### Activity
Please show every line in the entries below that includes the word "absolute".

++++++++

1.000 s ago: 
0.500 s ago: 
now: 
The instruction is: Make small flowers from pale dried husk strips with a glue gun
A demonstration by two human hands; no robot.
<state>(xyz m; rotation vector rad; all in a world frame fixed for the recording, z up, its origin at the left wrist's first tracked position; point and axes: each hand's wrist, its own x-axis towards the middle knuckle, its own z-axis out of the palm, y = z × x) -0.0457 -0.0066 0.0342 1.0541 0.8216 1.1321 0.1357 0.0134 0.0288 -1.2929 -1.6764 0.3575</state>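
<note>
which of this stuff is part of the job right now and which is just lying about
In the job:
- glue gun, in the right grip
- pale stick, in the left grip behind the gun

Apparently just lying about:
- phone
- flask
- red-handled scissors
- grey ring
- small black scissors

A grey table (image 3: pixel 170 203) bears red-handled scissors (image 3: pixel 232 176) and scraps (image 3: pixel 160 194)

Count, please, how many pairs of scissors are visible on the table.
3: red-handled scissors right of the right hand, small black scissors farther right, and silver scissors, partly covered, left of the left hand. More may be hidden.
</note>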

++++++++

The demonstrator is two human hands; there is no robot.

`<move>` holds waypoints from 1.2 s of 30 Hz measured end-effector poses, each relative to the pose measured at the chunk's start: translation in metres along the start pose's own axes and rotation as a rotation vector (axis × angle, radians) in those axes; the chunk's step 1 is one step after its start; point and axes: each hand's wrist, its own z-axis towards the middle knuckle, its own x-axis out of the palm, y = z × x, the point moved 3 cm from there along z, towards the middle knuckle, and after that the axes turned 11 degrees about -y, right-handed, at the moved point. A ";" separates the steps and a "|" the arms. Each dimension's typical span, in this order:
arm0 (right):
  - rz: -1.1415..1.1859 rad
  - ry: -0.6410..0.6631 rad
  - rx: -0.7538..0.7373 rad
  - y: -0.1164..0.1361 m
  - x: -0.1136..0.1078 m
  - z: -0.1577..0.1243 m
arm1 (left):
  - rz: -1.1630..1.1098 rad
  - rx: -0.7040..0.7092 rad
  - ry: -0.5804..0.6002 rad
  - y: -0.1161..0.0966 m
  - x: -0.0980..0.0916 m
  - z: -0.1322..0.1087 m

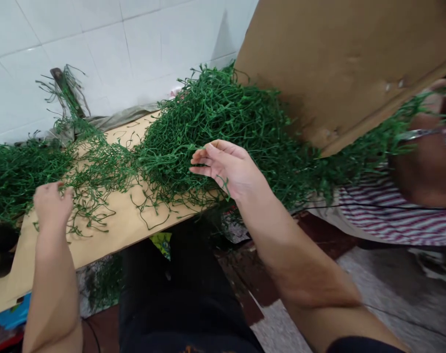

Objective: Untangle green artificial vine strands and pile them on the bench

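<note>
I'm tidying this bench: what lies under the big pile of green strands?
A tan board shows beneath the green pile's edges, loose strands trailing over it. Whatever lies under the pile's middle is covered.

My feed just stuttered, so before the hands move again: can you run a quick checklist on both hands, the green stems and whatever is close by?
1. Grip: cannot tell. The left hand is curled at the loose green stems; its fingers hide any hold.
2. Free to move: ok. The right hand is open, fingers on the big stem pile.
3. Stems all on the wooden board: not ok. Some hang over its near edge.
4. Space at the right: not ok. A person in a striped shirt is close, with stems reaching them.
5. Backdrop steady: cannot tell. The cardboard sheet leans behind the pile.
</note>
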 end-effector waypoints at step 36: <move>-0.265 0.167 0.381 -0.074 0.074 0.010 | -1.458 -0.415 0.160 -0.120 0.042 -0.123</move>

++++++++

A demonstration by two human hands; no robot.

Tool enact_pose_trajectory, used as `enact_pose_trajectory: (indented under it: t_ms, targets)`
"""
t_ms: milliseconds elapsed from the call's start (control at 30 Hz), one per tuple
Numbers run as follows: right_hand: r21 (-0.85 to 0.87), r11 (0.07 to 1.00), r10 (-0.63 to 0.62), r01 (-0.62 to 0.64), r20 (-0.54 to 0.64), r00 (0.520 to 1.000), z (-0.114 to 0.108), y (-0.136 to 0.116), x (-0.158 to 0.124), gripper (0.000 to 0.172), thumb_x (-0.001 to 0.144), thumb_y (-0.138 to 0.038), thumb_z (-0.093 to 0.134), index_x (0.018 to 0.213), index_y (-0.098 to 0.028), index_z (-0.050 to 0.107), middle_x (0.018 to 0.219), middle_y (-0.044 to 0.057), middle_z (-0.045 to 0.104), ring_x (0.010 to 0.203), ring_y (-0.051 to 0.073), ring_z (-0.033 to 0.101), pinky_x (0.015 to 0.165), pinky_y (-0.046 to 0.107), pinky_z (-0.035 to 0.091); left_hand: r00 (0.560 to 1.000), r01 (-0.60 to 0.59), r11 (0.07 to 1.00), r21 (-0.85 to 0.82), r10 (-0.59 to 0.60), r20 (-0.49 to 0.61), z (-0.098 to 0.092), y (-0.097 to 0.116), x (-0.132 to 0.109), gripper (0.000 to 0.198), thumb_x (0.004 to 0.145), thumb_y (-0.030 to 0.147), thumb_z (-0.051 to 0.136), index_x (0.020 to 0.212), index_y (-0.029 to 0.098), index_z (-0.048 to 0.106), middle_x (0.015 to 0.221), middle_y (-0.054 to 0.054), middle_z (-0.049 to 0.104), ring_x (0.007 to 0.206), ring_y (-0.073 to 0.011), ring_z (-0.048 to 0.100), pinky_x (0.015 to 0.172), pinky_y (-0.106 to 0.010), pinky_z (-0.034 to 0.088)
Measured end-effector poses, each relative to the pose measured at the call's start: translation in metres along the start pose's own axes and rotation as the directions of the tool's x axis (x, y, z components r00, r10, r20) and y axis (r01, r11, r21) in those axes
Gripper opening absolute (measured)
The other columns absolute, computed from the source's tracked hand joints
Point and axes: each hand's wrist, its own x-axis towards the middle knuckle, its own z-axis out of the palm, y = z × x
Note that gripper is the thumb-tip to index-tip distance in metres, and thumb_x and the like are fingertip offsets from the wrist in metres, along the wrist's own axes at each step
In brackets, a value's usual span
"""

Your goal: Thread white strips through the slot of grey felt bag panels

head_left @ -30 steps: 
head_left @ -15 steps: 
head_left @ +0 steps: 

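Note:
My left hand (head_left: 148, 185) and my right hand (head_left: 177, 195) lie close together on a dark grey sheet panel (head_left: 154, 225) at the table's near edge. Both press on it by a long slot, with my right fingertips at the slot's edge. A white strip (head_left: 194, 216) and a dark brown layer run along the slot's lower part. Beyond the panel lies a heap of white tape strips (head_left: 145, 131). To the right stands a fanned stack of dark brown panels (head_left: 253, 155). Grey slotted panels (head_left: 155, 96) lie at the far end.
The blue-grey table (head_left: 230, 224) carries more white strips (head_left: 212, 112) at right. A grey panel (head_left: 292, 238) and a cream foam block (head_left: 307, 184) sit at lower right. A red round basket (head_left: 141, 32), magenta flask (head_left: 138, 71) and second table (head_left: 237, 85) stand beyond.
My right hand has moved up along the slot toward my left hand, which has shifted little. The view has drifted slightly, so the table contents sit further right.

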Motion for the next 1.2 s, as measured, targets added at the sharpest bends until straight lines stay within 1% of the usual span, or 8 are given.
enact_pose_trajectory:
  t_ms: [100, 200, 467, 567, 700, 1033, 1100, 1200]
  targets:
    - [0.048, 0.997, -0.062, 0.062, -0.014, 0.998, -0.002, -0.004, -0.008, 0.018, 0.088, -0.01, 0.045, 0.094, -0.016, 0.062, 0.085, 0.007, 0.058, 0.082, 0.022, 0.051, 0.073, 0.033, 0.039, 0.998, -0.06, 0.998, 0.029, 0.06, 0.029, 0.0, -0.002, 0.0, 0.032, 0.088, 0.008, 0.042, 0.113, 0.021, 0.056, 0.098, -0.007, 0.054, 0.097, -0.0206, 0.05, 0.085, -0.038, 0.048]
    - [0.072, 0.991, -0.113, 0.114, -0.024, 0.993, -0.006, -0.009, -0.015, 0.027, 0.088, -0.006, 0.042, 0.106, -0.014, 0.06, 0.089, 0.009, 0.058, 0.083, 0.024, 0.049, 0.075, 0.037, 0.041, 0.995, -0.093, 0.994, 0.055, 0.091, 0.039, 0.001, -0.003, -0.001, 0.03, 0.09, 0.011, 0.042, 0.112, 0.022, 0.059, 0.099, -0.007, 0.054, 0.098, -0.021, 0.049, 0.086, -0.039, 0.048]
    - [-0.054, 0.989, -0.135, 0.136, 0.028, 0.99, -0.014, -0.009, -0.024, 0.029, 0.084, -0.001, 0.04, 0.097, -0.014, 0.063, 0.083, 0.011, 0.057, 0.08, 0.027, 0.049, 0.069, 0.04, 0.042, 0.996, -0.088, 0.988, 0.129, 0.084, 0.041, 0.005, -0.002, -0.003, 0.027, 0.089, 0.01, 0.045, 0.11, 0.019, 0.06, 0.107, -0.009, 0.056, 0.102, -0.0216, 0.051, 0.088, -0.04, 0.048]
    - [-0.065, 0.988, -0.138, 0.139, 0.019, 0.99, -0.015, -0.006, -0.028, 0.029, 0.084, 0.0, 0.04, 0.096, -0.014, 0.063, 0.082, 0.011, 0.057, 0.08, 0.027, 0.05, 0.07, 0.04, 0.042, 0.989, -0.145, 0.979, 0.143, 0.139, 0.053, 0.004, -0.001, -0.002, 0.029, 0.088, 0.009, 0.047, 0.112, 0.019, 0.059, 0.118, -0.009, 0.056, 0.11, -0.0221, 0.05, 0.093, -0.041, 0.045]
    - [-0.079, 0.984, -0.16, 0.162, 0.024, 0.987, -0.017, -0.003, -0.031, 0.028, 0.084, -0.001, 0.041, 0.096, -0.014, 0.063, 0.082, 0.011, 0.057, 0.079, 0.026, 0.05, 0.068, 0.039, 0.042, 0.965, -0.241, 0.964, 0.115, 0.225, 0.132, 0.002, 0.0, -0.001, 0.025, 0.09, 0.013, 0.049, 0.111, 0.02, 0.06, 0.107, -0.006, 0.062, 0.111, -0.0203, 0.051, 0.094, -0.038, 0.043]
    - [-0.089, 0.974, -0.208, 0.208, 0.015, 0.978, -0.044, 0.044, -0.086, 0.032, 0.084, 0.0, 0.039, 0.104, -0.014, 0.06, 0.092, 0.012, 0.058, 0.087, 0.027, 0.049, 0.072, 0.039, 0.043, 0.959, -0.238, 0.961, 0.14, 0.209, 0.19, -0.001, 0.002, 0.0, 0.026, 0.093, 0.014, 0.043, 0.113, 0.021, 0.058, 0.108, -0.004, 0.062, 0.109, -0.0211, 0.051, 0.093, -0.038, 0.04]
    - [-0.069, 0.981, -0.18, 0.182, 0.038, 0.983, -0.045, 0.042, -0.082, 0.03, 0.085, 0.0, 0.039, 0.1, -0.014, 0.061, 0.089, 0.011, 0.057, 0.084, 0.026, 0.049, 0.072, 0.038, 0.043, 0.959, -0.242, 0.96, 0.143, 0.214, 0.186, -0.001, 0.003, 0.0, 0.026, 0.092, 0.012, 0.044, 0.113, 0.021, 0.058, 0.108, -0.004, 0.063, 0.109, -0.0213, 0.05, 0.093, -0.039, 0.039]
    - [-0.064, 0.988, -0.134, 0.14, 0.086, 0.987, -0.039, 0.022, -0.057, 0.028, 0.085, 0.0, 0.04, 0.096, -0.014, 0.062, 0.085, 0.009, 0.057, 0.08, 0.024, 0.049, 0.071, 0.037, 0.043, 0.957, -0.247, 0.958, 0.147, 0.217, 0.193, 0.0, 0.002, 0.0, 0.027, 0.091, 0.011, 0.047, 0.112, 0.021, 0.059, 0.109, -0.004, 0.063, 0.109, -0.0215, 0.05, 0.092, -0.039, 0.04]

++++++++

### Written answer
Gripper opening absolute (measured)
The other columns absolute, computed from the source's tracked hand joints

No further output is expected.